## About this exercise
Find the word "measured" below. Copy each line that has it.

Start of Raw data

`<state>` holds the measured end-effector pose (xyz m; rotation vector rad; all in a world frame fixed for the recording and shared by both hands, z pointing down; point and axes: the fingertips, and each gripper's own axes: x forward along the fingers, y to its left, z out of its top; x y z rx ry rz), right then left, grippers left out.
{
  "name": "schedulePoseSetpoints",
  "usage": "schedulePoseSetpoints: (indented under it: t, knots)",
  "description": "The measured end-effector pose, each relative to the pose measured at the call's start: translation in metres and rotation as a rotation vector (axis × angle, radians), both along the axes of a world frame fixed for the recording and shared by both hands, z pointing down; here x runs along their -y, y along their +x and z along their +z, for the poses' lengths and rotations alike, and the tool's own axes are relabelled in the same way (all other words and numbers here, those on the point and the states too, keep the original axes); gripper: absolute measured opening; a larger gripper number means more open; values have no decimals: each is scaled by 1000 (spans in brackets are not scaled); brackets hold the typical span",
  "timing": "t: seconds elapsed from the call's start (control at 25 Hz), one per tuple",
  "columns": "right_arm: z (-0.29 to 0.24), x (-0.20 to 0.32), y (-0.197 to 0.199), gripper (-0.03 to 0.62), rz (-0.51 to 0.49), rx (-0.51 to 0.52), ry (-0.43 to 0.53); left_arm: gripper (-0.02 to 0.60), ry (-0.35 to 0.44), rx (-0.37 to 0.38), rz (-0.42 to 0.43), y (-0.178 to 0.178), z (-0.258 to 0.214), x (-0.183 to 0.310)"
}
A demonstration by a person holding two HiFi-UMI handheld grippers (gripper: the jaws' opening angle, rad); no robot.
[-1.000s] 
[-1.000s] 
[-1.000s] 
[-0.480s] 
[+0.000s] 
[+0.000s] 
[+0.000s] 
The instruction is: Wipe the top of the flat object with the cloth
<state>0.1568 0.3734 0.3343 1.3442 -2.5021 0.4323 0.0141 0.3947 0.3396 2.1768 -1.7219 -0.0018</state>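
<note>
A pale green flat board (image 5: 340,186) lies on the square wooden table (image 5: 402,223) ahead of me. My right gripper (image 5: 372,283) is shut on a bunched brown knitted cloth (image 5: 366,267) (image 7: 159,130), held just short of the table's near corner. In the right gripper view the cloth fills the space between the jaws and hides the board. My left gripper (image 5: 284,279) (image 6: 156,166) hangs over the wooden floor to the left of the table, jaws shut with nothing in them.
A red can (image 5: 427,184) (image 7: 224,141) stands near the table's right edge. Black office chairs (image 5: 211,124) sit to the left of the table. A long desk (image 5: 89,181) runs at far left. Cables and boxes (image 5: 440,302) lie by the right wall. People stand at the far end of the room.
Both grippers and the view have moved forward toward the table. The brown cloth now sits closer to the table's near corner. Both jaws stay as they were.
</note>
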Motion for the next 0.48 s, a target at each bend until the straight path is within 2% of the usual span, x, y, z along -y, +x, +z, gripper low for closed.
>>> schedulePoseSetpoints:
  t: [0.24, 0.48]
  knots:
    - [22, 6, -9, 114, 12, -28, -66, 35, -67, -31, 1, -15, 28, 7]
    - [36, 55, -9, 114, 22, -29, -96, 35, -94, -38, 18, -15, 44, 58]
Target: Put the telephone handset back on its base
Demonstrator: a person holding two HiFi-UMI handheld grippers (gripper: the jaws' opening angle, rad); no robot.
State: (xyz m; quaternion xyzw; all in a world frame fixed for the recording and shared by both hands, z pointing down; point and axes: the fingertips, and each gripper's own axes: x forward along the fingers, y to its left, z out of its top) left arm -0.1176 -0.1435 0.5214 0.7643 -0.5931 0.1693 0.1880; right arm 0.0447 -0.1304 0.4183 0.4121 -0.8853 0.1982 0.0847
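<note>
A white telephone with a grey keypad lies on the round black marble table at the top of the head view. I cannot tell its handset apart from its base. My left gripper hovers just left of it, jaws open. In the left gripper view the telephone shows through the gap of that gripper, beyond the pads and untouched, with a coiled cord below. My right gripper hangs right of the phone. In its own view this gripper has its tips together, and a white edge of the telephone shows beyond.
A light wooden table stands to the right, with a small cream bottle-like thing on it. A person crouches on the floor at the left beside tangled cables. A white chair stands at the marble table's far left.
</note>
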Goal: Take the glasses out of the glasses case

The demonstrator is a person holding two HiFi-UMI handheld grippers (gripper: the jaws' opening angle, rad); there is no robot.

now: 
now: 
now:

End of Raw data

## Result for this task
`<state>` holds the measured end-effector pose (xyz m; rotation vector rad; all in a world frame fixed for the recording and shared by both hands, z pointing down; point and axes: the fingertips, and each gripper's own axes: x forward along the fingers, y to its left, z out of its top; x y z rx ry rz), right then left, grippers left out.
  "description": "The measured end-effector pose, each relative to the pose measured at the call's start: translation in metres and rotation as a rotation vector (axis × angle, radians), both along the axes of a world frame fixed for the recording and shared by both hands, z pointing down; here x runs along their -y, y along their +x and z along their +z, for the poses' lengths and rotations alike, and the tool's own axes are relabelled in the same way (all other words and numbers here, those on the point and the states too, keep the original axes); gripper: absolute measured opening; a larger gripper number means more open; values have no decimals: each is scaled by 1000 (spans in brackets are not scaled); brackets hold the typical span",

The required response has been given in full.